Herschel aura finalement pu recueillir tellement de données, que l’ESA, l’agence spatiale européenne, entend bien publier à la fin de l’année une cartographie de notre galaxie, la Voie lactée, en compilant ses observations.

Une retraite au Soleil

Des observations qui vont se poursuivre jusqu’à la toute fin de vie de Herschel, puisque l’ESA entend bien « exploiter l’hélium jusqu’à la dernière goutte ». Après quoi, le télescope utilisera ses dernières réserves pour se diriger vers le Soleil. Il se mettra ensuite en orbite autour, histoire de ne pas encombrer encore un peu plus l’orbite terrestre, déjà bien fournie en débris spatiaux en tous genres.

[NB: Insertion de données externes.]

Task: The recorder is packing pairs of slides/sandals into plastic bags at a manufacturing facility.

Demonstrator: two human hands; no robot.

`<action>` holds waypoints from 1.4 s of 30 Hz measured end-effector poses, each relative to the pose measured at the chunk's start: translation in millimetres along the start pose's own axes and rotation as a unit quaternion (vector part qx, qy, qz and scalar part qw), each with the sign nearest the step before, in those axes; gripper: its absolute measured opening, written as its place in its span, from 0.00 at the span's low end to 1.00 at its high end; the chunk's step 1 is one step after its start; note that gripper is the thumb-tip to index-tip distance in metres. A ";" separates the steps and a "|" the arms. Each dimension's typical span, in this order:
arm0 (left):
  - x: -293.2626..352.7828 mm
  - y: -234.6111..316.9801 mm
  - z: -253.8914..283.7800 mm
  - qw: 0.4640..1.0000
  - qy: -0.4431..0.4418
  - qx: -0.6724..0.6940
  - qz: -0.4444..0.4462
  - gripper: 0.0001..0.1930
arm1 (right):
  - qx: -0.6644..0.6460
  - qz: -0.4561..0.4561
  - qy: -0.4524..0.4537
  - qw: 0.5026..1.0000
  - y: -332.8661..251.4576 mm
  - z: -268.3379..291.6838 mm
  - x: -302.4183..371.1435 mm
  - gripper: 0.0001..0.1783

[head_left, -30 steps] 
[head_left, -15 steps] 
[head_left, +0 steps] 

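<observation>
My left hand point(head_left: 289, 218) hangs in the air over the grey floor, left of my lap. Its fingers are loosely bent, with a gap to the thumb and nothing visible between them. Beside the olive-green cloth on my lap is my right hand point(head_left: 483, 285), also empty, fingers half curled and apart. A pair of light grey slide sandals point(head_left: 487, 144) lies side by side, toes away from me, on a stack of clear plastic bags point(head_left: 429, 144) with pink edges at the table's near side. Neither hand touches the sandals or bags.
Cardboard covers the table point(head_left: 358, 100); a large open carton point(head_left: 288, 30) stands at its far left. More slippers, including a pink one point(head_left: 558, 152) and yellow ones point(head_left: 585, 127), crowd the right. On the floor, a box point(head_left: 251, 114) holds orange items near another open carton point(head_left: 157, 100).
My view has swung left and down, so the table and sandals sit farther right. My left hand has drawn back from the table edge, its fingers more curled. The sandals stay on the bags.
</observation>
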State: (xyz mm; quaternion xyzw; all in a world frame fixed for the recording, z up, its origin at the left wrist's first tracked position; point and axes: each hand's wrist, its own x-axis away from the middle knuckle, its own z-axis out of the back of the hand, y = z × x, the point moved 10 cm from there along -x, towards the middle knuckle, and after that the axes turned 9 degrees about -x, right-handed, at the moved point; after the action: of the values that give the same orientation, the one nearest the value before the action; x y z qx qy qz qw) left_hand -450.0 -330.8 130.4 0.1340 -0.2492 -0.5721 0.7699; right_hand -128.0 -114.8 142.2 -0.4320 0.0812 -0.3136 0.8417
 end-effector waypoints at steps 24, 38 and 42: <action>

Mais qu’on se rassure, la relève est assurée. Gaïa, dont le lancement est prévu à la fin de l’année depuis la Guyane, poursuivra l’œuvre de Herschel. Charge à ce tout nouveau télescope spatial d’établir la carte la plus complète et la plus précise de la Voie lactée – en trois dimensions, s’il vous plaît. Pour cela, il observera plus d’un milliard d’étoiles, un record.